Re: How to implement raid1 repair

Chris Mason <chris.mason@xxxxxxxxxx> · Thu, 17 Mar 2011 13:36:51 -0400

Excerpts from Jan Schmidt's message of 2011-03-17 10:46:43 -0400:
> Hello everyone,
> 
> Currently, btrfs has its own raid1 but no repair mechanism for bad
> checksums or EIOs. While trying to implement such a repair mechanism,
> several more or less general questions came up.
> 
> There are two different retry paths for data and metadata. (If you know
> or don't care how btrfs handles read errors: goto questions)

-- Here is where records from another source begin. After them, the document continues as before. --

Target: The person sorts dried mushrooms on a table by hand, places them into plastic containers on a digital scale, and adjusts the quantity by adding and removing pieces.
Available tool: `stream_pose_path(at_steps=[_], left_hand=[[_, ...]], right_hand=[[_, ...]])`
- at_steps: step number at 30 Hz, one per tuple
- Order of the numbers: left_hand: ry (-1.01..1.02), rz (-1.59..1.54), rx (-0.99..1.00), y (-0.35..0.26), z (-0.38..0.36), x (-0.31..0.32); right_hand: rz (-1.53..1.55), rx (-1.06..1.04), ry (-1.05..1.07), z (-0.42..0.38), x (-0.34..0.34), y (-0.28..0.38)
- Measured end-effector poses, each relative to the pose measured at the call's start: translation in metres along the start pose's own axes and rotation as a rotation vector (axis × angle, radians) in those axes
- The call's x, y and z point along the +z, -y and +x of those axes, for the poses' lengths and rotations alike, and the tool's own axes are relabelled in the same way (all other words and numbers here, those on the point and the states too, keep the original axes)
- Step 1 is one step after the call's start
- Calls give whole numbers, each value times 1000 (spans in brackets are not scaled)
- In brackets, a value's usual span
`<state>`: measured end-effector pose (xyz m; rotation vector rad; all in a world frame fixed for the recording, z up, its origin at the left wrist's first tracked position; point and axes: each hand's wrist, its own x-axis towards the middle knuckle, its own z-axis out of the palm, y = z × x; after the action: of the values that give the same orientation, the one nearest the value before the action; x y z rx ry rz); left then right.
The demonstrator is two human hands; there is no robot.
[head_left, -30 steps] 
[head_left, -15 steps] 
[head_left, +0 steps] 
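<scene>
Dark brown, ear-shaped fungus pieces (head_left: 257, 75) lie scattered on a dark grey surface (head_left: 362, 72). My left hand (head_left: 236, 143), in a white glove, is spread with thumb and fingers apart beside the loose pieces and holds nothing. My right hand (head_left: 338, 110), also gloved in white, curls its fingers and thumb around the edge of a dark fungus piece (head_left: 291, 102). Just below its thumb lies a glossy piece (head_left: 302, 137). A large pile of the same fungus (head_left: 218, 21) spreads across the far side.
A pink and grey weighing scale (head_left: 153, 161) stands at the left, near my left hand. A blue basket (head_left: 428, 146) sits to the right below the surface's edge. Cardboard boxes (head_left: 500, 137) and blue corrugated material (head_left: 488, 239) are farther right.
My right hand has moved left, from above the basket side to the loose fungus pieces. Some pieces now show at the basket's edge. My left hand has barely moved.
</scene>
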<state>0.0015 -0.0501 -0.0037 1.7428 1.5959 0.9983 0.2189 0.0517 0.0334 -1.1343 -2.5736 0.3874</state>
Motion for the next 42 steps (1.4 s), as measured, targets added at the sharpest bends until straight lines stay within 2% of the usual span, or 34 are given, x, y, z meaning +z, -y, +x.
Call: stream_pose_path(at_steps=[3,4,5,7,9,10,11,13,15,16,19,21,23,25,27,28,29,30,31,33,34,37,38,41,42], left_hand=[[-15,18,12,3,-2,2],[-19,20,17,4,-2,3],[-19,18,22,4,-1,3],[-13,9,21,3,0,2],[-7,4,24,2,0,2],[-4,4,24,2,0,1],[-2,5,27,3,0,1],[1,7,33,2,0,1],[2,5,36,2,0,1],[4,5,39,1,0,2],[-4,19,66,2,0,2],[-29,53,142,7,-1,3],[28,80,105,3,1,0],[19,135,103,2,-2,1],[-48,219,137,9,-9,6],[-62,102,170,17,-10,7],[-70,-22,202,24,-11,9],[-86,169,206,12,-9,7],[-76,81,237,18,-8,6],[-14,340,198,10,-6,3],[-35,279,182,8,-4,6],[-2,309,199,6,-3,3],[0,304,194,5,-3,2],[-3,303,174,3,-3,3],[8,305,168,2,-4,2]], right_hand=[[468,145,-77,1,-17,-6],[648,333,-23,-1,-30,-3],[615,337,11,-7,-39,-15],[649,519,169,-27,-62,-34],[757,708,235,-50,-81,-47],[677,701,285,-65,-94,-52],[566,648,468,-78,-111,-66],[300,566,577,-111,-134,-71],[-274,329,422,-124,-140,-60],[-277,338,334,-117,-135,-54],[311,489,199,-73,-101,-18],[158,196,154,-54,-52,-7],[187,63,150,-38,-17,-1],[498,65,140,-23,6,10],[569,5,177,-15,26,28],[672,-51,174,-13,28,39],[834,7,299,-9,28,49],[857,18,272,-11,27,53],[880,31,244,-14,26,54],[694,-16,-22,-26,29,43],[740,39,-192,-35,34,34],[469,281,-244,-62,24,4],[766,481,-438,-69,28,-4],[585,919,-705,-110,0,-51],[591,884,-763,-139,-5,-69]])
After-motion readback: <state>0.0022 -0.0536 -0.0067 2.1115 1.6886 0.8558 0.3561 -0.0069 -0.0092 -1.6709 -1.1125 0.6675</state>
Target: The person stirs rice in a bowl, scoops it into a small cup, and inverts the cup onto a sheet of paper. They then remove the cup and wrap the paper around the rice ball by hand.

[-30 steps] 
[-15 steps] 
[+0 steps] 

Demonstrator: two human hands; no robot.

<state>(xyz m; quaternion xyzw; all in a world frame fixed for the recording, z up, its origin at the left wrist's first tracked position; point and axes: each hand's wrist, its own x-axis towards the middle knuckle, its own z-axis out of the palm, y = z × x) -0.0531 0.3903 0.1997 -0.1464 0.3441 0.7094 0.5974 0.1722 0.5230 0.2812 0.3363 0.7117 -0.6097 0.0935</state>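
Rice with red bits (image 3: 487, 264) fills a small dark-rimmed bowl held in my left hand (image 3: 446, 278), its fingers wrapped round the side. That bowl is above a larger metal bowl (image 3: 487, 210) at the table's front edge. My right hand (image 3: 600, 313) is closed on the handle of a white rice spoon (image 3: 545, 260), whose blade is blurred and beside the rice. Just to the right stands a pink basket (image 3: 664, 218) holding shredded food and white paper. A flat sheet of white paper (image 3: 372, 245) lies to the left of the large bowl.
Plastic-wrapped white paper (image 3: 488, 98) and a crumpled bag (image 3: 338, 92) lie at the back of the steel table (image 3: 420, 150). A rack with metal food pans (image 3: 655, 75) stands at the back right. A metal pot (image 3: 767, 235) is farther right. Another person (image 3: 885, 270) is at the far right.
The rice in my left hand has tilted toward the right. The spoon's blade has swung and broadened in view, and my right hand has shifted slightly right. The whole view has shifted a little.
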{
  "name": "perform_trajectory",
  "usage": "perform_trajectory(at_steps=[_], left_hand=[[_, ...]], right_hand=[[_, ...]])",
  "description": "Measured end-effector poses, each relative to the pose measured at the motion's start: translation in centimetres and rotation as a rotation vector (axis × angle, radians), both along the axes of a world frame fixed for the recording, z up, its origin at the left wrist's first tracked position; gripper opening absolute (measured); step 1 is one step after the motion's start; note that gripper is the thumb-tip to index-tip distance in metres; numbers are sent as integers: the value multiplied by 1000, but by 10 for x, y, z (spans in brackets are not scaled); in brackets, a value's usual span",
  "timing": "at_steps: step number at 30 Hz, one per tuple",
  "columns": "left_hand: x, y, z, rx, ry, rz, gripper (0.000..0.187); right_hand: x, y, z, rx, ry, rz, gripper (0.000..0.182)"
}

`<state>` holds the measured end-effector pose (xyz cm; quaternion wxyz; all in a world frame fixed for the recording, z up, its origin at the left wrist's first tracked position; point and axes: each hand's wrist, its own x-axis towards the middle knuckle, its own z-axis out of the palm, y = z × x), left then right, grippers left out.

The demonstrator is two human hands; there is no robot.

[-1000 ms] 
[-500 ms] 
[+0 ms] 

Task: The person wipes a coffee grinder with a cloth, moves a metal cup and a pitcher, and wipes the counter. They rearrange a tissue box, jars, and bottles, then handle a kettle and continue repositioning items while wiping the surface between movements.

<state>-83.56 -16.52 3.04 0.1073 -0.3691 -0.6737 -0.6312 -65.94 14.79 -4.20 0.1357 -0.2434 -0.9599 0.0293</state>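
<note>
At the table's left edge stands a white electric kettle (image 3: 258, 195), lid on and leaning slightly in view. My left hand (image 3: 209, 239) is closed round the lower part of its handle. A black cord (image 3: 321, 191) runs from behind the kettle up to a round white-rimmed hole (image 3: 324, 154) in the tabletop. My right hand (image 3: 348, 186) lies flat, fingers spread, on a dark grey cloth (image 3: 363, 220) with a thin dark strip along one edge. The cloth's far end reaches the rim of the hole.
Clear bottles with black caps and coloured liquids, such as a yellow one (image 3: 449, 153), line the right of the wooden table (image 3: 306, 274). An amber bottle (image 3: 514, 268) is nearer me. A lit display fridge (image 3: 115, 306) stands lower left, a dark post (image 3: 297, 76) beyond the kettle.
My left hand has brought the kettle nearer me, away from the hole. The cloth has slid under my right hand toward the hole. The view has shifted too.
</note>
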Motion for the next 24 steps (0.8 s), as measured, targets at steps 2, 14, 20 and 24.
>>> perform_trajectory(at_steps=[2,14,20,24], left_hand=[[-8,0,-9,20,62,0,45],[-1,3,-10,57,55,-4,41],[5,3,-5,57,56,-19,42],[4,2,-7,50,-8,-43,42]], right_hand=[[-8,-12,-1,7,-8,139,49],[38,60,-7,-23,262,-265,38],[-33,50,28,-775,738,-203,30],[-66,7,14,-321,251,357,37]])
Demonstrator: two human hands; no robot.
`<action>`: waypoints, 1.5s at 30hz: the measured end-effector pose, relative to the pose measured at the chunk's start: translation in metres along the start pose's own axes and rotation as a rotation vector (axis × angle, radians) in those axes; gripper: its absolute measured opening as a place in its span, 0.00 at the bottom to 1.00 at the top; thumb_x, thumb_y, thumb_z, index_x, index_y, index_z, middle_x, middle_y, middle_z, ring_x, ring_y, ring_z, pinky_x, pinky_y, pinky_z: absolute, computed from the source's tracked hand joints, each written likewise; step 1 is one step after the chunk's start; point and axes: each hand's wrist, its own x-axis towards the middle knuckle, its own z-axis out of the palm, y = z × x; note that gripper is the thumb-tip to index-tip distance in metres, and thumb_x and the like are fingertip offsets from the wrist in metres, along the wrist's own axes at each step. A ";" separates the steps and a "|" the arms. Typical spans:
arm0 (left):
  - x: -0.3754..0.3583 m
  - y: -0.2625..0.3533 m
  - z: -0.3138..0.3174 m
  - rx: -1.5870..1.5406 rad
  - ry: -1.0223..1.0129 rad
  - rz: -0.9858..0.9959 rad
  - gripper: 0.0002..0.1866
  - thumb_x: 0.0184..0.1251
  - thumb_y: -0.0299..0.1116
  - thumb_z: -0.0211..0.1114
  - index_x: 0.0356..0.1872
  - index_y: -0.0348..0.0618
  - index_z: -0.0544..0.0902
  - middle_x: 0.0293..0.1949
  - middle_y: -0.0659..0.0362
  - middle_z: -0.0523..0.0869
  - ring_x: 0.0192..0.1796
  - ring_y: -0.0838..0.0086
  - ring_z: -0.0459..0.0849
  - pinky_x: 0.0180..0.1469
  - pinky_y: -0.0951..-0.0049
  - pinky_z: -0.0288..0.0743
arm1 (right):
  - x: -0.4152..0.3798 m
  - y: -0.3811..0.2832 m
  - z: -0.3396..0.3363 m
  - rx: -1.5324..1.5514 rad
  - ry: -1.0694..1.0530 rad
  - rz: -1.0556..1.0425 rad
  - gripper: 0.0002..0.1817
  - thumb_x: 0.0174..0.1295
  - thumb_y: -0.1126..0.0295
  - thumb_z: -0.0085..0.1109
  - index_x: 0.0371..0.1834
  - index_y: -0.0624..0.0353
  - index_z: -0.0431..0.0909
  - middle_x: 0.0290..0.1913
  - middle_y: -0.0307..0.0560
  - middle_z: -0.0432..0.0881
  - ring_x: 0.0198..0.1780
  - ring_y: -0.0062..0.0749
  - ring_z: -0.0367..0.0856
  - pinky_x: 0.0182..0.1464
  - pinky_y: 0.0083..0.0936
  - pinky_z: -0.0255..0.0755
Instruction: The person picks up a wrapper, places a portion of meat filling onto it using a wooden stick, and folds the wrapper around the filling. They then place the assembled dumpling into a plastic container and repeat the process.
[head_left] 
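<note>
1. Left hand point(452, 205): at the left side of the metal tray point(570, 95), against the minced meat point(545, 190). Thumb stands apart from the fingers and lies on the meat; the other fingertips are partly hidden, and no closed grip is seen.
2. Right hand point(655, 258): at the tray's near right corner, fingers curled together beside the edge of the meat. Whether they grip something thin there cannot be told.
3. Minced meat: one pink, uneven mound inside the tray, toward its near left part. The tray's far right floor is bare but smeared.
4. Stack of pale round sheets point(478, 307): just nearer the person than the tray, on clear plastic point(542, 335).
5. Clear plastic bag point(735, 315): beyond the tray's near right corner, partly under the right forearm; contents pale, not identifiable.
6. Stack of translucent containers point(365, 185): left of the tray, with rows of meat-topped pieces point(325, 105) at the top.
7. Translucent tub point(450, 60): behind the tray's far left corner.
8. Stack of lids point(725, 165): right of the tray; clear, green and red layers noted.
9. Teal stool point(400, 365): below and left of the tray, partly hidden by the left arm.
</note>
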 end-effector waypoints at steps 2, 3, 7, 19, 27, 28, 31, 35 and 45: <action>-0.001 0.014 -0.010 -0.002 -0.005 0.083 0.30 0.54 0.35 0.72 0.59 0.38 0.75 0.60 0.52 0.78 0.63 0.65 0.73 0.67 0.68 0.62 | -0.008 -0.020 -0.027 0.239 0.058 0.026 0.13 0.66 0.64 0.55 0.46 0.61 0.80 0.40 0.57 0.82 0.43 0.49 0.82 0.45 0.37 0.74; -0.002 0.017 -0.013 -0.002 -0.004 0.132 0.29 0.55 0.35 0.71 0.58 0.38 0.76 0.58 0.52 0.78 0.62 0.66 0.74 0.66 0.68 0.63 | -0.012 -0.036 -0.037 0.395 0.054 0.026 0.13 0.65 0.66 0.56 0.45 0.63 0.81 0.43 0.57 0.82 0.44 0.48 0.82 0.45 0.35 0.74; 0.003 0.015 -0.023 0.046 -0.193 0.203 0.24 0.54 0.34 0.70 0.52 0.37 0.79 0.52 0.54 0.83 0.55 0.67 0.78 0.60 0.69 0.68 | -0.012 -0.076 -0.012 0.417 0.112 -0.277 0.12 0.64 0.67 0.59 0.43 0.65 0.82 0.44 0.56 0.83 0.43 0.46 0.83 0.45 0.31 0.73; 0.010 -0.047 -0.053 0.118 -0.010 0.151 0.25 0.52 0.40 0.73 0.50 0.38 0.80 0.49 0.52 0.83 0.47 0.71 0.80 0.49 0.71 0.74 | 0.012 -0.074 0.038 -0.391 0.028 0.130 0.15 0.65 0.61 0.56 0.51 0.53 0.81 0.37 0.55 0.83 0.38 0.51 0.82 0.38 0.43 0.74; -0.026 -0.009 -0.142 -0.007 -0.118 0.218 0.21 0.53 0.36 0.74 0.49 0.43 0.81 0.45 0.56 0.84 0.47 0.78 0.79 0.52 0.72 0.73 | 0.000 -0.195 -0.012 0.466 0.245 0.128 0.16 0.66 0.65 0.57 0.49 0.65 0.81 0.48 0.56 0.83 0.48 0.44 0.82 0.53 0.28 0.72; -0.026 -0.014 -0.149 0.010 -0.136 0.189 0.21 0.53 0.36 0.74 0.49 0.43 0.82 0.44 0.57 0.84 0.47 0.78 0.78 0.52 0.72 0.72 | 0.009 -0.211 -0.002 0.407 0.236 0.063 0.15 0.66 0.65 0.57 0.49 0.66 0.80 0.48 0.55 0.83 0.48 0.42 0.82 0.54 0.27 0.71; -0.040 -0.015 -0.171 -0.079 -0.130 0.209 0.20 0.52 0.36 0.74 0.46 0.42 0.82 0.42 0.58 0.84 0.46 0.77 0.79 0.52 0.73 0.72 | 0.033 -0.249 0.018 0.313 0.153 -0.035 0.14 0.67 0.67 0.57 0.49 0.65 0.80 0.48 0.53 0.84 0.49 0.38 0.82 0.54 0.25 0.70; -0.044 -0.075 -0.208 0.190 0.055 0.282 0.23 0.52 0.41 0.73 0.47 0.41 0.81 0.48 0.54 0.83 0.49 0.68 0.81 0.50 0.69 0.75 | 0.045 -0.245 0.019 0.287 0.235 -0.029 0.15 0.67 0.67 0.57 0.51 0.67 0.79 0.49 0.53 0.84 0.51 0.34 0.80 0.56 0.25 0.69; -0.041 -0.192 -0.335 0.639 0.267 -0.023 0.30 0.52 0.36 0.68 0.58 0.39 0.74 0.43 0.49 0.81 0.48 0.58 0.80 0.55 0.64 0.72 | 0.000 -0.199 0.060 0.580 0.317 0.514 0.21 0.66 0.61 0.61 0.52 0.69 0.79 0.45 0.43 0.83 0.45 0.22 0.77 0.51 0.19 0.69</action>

You should talk with Ilya, who is working on replacing failed raid drives as
well.

> 
> The data path: btrfs_io_failed_hook is called for each failed bio (EIO
> or checksum error). Currently, it does not know which mirror failed at
> first, because normally btrfs_map_block is called with mirror_num=0,
> leading to a path where find_live_mirror picks one of them. The error
> recovery strategy is then to explicitly read available mirrors one after
> the other until one succeeds. In case the very first read picked mirror
> 1 and failed, the retry code will most likely fail at mirror 1 as well.
> It would be nice to know which mirror was picked formerly and directly
> try the other.

Agree with Josef here, change the code to record which one was used.
The current bio submission stuff only keeps the btrfs_multi_bio struct
around when a given IO spans more than one disk.  But you can easily
change it to keep the struct around for all IOs.

> 
> The metadata path: there is no failure hook, instead there is a loop in
> btree_read_extent_buffer_pages, also starting off at mirror_num=0, which
> again leaves the decision to find_live_mirror. If there is an error for
> any page to be read, the same retry strategy is used as is in the data
> path. This obviously might leave you alone with unreadable data
> (consider page x is bad on mirror 1 and page x+1 is bad on mirror 2,
> both belonging to the same extent, you lose). It would be nice to have a
> mechanism at a lower level issuing page-sized retries. Of course,
> knowing which mirror is bad before trying mirror 1 again is desirable as
> well.

Currently the block size is always smaller than the stripe size.  But
you have a good point.

> 
> questions:
> I have a raid1 repair solution in mind (partially coded) for btrfs that
> can be implemented quite easily. However, I have some misgivings. All of
> the following questions would need a "yes" for my solution to stand:
> 
> - Is it acceptable to retry reading a block immediately after the disk
> said it won't work? Or in case of a successful read followed by a
> checksum error? (Which is already being done right now in btrfs.)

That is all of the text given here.